Abstract

Building on the agenda setting theory of Kingdon (1984), this paper develops a collaboration forming model to explain the creation of multi-party initiatives as an addition to Gray's (1985 and 1989) explanation for collaborations as a response to environmental turbulence, crisis, or complexity. It tests this model by examining the Paper Task Force, a collaboration of five multi-national companies, an environmental group, and a university intended to determine environmentally sound guidelines for paper procurement. The study finds that multi-stakeholder collaborations can require ‘collaborative windows’ for their formation. These windows occur when four process streams – problem, policy, organizational, and social/political/economic – converge.

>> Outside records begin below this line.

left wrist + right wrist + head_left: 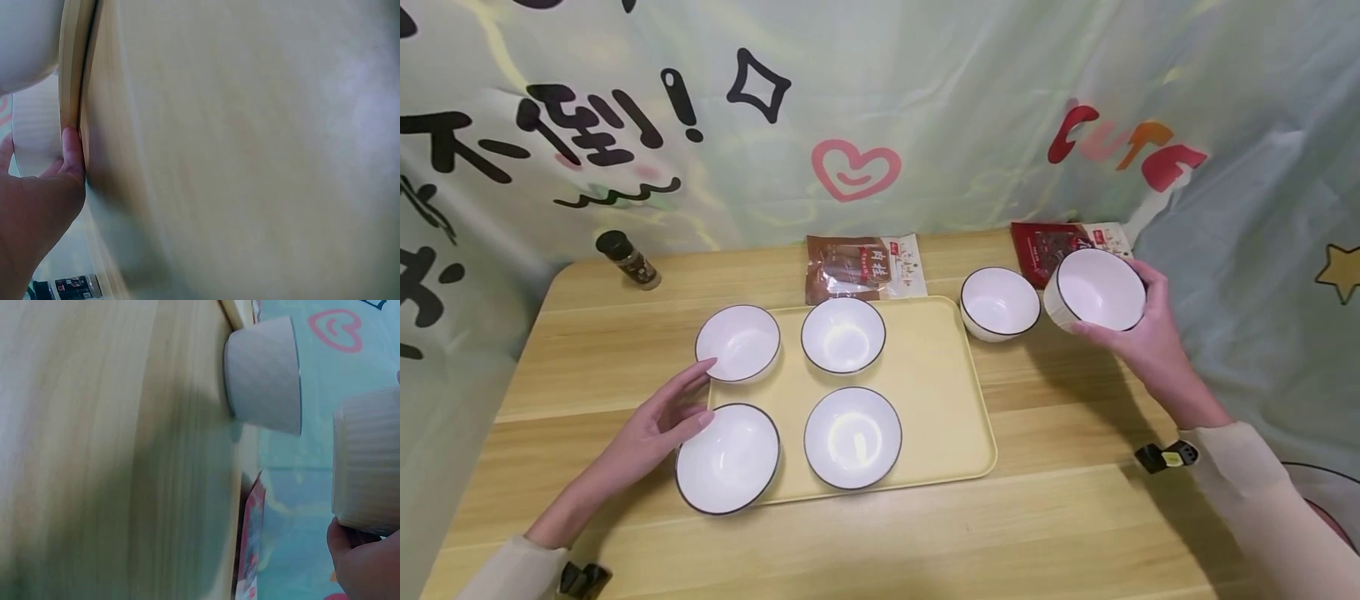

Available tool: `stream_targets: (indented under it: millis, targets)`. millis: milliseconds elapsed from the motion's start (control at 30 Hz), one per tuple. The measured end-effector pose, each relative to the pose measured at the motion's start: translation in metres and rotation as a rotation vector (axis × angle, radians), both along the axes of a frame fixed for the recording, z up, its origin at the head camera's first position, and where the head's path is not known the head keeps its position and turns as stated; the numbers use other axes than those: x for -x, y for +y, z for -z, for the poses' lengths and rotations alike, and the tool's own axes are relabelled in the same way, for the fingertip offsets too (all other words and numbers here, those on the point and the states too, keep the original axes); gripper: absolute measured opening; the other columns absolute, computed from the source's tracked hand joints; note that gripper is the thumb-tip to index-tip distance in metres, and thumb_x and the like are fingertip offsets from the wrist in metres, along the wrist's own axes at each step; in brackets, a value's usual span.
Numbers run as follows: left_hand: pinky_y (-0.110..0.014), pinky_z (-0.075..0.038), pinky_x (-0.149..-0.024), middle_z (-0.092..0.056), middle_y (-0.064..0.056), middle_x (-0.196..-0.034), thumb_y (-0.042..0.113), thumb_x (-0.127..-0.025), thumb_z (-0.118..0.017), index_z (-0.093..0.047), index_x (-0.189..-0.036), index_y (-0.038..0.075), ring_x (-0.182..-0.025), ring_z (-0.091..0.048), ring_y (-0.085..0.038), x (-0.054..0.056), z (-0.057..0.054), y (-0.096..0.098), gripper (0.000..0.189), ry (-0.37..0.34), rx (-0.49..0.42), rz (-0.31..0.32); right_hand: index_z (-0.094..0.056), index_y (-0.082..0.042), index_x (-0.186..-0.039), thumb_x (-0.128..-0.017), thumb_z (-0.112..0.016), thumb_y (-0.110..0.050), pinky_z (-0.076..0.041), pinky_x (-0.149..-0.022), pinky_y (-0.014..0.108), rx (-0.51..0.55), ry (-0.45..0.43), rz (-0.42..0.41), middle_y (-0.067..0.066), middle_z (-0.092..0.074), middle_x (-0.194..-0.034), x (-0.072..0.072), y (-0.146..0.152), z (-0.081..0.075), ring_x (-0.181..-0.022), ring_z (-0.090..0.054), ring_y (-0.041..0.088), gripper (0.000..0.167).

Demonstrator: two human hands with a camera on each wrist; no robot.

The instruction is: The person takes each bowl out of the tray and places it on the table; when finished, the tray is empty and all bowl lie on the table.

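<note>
My right hand (1150,333) holds a white bowl (1101,290) with a dark rim above the table at the right, its ribbed outer wall showing in the right wrist view. A second bowl (1000,302) stands left of it, beside a pale yellow tray (943,400). Two bowls, one far (843,335) and one near (853,437), sit in the tray's middle. Two more, a far bowl (737,342) and a near bowl (727,458), overlap its left edge. My left hand (651,429) is between that left pair, fingers spread, with a fingertip at the tray's edge in the left wrist view.
Behind the tray lies a brown spice packet (865,267). A dark red packet (1045,250) is partly hidden behind the right-hand bowls. At the back left stands a black-capped spice jar (628,260). A printed cloth (962,125) hangs along the wooden table's (925,542) back edge.
</note>
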State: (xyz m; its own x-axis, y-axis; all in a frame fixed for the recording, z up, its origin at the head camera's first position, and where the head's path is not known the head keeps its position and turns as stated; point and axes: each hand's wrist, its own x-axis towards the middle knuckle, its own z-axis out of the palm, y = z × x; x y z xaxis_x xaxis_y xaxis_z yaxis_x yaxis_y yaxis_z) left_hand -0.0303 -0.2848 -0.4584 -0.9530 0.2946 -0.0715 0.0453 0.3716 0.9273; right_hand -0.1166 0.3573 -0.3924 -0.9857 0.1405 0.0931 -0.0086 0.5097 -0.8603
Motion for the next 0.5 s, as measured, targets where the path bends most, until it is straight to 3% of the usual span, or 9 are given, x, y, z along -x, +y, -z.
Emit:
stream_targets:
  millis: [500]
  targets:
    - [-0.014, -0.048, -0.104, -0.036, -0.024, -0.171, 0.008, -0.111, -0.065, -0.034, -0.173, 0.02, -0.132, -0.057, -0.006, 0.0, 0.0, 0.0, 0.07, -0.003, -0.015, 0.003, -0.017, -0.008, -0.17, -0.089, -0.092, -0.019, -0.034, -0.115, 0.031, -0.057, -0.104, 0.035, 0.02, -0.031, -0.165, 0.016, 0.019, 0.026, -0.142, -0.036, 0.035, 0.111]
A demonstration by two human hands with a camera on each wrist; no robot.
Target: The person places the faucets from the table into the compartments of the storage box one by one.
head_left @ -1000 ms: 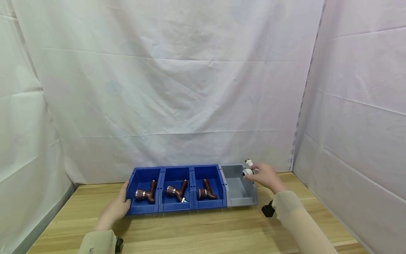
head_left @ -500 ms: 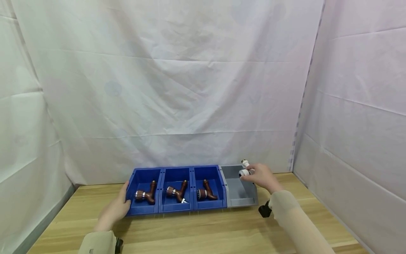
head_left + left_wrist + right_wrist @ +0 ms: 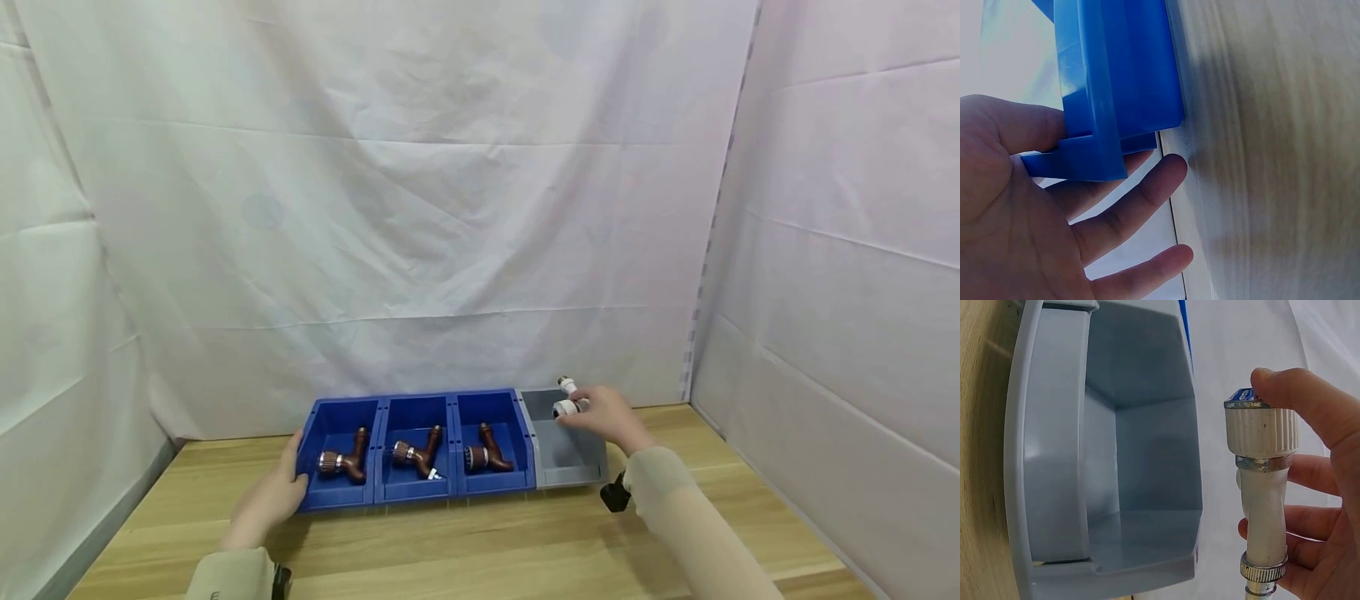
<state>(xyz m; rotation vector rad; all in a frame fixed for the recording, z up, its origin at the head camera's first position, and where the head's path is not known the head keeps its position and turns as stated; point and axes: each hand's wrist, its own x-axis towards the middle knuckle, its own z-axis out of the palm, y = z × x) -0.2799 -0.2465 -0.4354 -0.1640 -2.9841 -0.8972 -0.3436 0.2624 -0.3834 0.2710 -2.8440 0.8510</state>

In the case of the Paper Task Force, the problem stream was an increasing recognition of the environmental burdens throughout the lifecycle of paper production. The policy stream included new governmental initiatives to make paper-making processes cleaner and use paper with more recycled content. The organizational stream consisted of an increasing willingness among corporations to improve their environmental performance combined with their development of paper making technology with lower environmental impacts. The social/political/economic stream included strong public support for the environment in the United States and demand for chlorine free paper in Europe. A collaborative entrepreneur, the Environmental Defense Fund, working with the other Task Force members, was able to join solutions to problems. Implications for other collaborative ventures are developed.